A velha França de guerra

Durante a semana, o Congresso e os jornais americanos fiéis ao establishment se empenharam em classificar os franceses com os mais violentos adjetivos. Entre eles, covardes, ingratos, pretensiosos, venais, anti-semitas, antiamericanos, ultrapassados, país de terceira categoria. O New York Times pediu que à ONU tirasse a França do Conselho de Segurança, para colocar um outro país, no caso a Índia. A raiva americana contra a França não fica nisso: um deputado propôs não comprar queijos e vinhos franceses vendidos no país e estudantes de Washington foram convocados a protestar diante da embaixada francesa.

Até parece que os Estados Unidos estão para invadir a França. Mas a razão do ódio é a oposição francesa contra a guerra no Iraque. A França mostra independência em política externa sob Jacques Chirac, entretanto, no caso ele não faz nada mais que seguir os franceses, já que 80 por cento do país são contra o conflito. Bush está quase só e não é chegado a sutilezas. A guerra não é unânime nem nos EUA. Atores, atrizes, diretores e escritores como Danny Glover, Dustin Hoffman, Sean Penn, Robert Redford, Jane Fonda, Kim Basinger, Robert Altman, Spike Lee, Oliver Stone, Arthur Miller, Gore Vidal, Alice Walker, até Madonna, são publicamente contra. E no resto do mundo, ainda mais. Os protestos foram intensos em quase todos os países neste fim de semana. Algo semelhante foi visto somente nos anos 60, na escalada dos ataques no Vietnam. E deu no que deu.

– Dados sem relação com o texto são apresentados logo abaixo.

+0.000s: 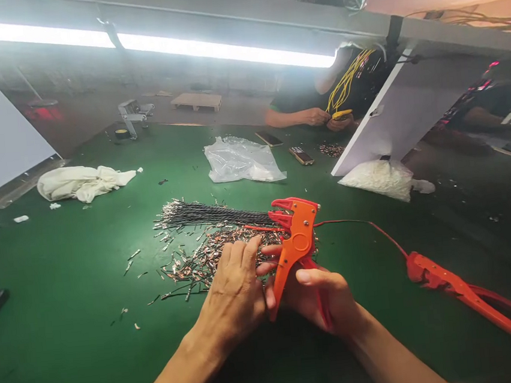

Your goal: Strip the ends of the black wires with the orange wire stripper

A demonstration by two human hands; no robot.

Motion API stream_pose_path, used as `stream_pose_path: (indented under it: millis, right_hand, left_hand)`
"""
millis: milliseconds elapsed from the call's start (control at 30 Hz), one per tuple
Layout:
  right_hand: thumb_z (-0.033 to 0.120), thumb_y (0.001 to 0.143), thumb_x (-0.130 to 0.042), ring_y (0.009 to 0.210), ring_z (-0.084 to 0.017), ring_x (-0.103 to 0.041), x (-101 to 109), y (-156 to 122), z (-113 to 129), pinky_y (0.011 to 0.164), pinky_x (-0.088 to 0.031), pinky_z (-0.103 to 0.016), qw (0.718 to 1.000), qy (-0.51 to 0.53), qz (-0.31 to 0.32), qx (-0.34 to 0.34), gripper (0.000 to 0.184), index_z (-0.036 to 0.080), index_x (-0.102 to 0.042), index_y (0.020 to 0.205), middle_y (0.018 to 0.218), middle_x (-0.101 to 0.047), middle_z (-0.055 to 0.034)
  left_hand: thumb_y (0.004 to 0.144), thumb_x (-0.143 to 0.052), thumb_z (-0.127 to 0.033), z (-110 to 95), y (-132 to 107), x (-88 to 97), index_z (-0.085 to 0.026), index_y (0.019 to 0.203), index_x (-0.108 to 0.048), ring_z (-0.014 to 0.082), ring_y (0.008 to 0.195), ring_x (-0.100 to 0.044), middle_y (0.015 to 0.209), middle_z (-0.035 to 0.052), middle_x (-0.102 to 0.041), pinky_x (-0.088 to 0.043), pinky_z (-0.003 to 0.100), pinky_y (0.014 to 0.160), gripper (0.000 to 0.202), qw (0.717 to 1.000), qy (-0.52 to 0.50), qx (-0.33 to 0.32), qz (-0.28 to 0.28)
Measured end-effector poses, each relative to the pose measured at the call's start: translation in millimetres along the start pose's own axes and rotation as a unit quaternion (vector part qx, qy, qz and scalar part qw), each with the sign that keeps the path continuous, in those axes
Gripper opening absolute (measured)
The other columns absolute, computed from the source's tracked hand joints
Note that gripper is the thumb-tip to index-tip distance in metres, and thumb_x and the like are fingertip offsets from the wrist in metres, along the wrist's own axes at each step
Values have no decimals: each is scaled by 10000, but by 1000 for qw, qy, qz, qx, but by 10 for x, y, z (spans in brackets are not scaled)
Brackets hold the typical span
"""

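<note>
My right hand point(333, 292) is wrapped around the handles of an orange and red wire stripper point(300, 238), held upright with its jaws pointing left. My left hand point(235, 284) is close beside the handles, fingers together and bent down over a pile of short wire pieces point(202, 254). What its fingertips hold, if anything, is hidden. Behind the pile lies a bundle of black wires point(221, 213) with metal terminals at the left end. A second orange wire stripper point(454, 284) lies at the right, and a thin red cord point(383, 230) runs from it behind the held tool.
A clear plastic bag point(243, 159), a white cloth bag point(83, 183), phones point(301, 155) and a tied bag of white pieces point(378, 178) lie on the green table point(72, 353). Across it, a co-worker's hands point(327, 118) hold yellow wires. A white panel point(374, 108) stands at right.
</note>
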State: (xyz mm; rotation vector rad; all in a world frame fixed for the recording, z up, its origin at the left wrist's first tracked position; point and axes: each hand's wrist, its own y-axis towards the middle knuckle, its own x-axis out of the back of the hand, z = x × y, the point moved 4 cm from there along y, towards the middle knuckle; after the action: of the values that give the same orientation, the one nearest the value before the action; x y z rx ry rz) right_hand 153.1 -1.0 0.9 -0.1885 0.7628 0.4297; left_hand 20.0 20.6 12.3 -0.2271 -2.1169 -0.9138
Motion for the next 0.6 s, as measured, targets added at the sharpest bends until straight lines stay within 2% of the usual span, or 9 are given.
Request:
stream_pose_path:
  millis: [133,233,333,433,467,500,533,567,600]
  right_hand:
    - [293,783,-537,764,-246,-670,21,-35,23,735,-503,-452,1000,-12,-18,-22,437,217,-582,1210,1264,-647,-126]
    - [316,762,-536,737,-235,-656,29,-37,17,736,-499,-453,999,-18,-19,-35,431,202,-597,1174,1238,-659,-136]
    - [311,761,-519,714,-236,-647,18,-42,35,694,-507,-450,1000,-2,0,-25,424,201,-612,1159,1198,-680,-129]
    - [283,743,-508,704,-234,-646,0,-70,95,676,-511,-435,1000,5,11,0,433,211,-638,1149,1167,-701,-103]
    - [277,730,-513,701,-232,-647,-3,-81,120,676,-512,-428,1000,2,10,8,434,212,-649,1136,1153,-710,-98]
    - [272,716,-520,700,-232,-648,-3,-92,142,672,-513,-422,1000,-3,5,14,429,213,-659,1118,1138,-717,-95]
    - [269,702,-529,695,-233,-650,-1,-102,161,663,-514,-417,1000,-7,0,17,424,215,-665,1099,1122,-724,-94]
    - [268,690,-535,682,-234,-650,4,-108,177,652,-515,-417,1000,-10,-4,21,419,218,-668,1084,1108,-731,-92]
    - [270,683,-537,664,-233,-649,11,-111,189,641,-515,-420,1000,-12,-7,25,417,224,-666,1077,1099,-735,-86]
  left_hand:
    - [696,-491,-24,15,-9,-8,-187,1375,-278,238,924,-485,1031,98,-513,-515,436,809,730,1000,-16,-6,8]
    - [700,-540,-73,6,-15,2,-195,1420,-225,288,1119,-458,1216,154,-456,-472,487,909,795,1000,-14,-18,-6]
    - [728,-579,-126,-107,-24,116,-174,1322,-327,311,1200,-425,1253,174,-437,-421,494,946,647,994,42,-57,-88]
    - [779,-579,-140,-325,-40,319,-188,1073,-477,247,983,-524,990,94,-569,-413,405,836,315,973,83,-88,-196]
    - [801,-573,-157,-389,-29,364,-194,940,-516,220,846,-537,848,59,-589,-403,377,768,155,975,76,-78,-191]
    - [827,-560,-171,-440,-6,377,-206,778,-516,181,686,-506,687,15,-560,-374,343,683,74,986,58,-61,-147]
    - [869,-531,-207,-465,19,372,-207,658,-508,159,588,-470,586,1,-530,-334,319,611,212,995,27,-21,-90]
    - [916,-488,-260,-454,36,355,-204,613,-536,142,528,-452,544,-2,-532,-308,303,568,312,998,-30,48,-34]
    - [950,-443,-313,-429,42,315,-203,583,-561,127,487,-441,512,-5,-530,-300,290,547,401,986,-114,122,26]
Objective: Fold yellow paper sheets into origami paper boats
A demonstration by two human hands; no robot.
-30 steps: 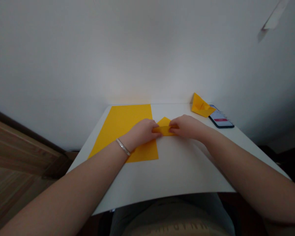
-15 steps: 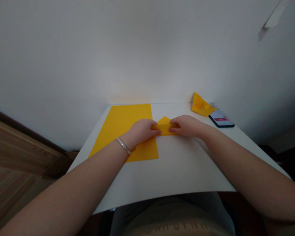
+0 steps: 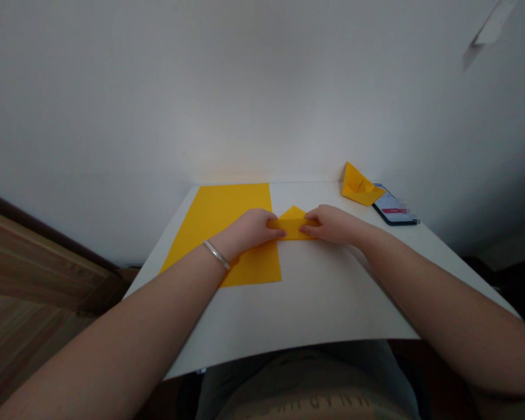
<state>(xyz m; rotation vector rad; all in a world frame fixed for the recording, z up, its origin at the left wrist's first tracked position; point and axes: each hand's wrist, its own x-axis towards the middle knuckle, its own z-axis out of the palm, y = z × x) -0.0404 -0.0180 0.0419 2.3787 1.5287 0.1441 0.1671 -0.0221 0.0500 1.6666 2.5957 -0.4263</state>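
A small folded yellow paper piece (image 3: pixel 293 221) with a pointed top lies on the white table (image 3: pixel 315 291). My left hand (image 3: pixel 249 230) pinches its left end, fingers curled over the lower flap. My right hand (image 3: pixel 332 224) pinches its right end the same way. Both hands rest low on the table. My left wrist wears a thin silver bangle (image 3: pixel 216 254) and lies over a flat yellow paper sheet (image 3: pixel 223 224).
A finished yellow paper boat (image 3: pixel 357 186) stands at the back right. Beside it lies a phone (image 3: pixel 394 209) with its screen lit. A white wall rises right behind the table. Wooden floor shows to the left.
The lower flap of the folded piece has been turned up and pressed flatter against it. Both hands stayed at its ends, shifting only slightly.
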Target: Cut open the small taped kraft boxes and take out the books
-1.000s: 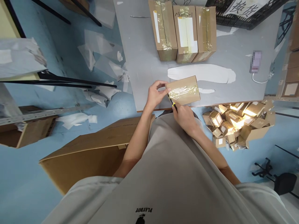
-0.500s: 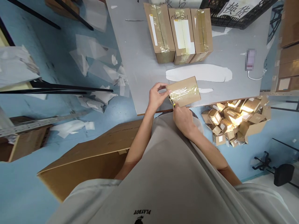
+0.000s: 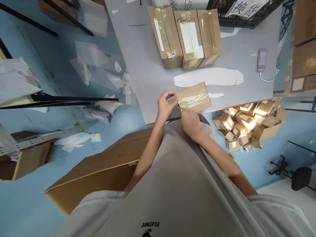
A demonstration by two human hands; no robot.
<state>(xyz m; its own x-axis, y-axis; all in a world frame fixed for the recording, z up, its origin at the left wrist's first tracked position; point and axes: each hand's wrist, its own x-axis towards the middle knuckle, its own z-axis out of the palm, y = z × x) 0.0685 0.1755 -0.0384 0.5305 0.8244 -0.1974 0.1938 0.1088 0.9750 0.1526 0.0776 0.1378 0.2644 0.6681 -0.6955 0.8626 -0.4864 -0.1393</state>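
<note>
A small cardboard box (image 3: 194, 97) with shiny clear tape along its upper face lies tilted at the table's near edge. My left hand (image 3: 166, 104) grips its left end, thumb on top and fingers over the far corner. Closed in a fist, my right hand (image 3: 190, 122) is at the box's near left corner. From that fist a small dark and yellow tool, apparently a box cutter (image 3: 180, 107), pokes out against the left end of the box; most of it is hidden by the fingers.
Three taped cartons (image 3: 189, 39) stand in a row on the grey table (image 3: 140, 65), with a white paper strip (image 3: 209, 77) before them. Behind is a black crate (image 3: 237, 18). Small boxes (image 3: 247, 123) are heaped at right; a large open carton (image 3: 98, 161) stands at left.
My right hand and the tool have shifted slightly left along the box's end. The left hand keeps its grip. The whole view has moved a little.
</note>
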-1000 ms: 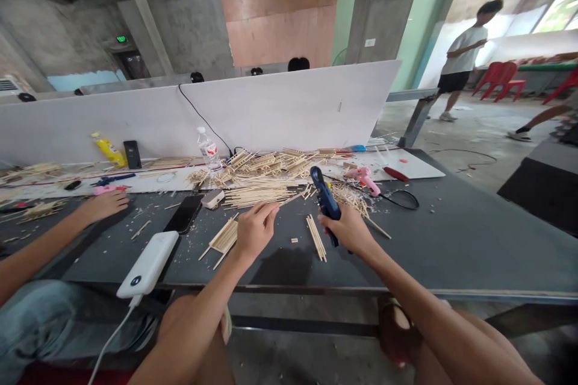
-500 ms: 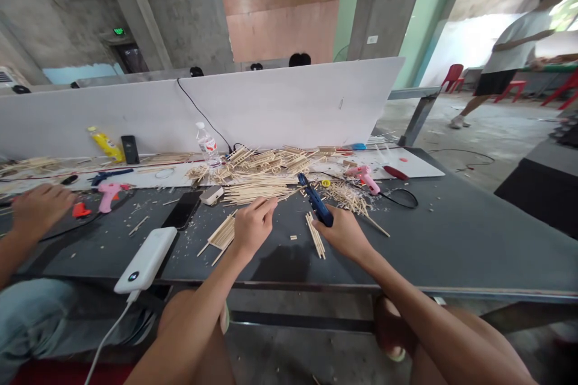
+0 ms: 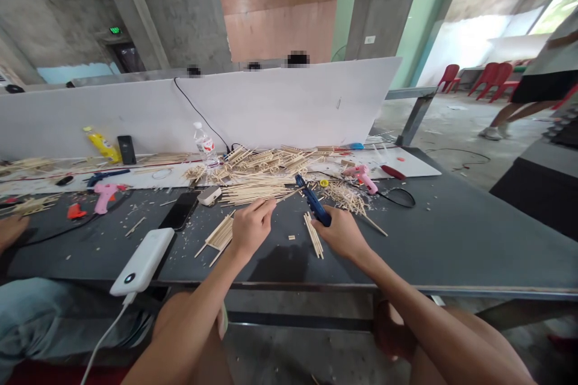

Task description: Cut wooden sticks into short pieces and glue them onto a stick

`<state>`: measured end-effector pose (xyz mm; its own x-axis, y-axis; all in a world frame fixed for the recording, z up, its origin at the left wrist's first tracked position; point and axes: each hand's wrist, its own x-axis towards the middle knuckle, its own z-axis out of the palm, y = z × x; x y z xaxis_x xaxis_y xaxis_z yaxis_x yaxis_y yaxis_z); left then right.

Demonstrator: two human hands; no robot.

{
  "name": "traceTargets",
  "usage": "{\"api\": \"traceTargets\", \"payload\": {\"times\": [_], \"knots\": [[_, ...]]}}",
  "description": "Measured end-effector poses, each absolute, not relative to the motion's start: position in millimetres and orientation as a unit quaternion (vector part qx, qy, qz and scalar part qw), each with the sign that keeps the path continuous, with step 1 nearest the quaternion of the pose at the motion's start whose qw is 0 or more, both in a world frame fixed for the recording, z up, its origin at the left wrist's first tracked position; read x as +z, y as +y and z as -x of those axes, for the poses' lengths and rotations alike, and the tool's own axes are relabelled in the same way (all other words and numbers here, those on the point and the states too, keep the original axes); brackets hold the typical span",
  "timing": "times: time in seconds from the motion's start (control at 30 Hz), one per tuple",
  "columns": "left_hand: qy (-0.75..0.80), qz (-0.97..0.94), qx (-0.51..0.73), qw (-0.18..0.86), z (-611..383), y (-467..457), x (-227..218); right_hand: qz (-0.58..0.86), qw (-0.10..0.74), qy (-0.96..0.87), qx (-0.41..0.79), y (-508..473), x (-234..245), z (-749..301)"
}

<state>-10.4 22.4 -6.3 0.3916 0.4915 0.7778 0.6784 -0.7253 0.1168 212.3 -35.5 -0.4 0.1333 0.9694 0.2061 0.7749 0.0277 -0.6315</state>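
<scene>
**Thin Stick (image 3: 289,194) Held at Head of Blue Hand Tool (image 3: 316,205)**

The thin stick is pinched between the fingertips of the left hand (image 3: 251,225), which are pressed together; the other fingers are curled. The stick is held above the dark table (image 3: 451,240), and its free end is brought to the head of the blue hand tool. Whether it is seated between the tool's jaws cannot be told at this size.

The handles of the tool are gripped by the right hand (image 3: 347,233), with the fingers wrapped around them and the head pointed forward and left.

Between the hands, short stick pieces (image 3: 291,237) are laid on the table. A small stick bundle (image 3: 312,234) is placed just left of the right hand. A stick frame (image 3: 220,235) is partly covered by the left hand. Beyond the hands, loose sticks (image 3: 253,192) are heaped, and a pink glue gun (image 3: 366,181) is positioned to their right.
</scene>
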Motion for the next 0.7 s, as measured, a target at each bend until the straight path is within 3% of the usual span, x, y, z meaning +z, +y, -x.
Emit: {"api": "traceTargets", "payload": {"times": [0.7], "knots": [[-0.352, 0.813, -0.460, 0.064, 18.2, 22.5, -7.0, 0.699, 0.273, -0.655, 0.088, -34.8, 6.2, -202.0]]}}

O enrosco com a França ocorre porque os Estados Unidos elegem suas prioridades para o mundo e querem que as nações capatazes as executem sem oposição. O modelo não funciona com perfeição. Se é que funciona. O modelo americano de amizade é a Inglaterra, que joga no lixo o passado de grande potência, para ser um serviçal dos Estados Unidos, o famoso pau para toda obra. Outras nações recusam o mesmo papel e preferem fingir que não ouvem a música. Como a Rússia. A Alemanha certamente acha que ainda é cedo para mostrar as garras e se opor ao poderio americano. O trauma do nazismo é mais assustador para o europeu que as aventuras americanas. Mas a Alemanha faz coro com a França.

A China boceja. Não tem nada a ver com o Iraque e menos com os EUA. Então vem a França e desafia. Justamente a nação que inspirou a democracia americana, onde os americanos desembarcaram na Segunda Guerra e a que presenteou os EUA com o seu símbolo mais conhecido, a Estátua da Liberdade. Porque os franceses não ficam de boca fechada? Talvez, altivez. Ou porque é mais irresistível reagir, mostrar ser possível se opor à arrogância americana. Quem sabe seja esta a natureza da França, procurando sempre, renascer. Este o seu grande charme.

O professor Hélio Jaguaribe diz que há várias formas de hegemonia. Uma delas é através da sedução e do charme, que a França desenvolveu. Tanto que a Inglaterra foi a potência hegemônica nos séculos 18 e 19, mas o mundo se deixava influenciar pela França. É o que ocorre agora. Em um mundo que se submete por medo e não por liderança natural aos Estados Unidos, a França mostra de novo o seu charme. E alimenta o afeto por ela.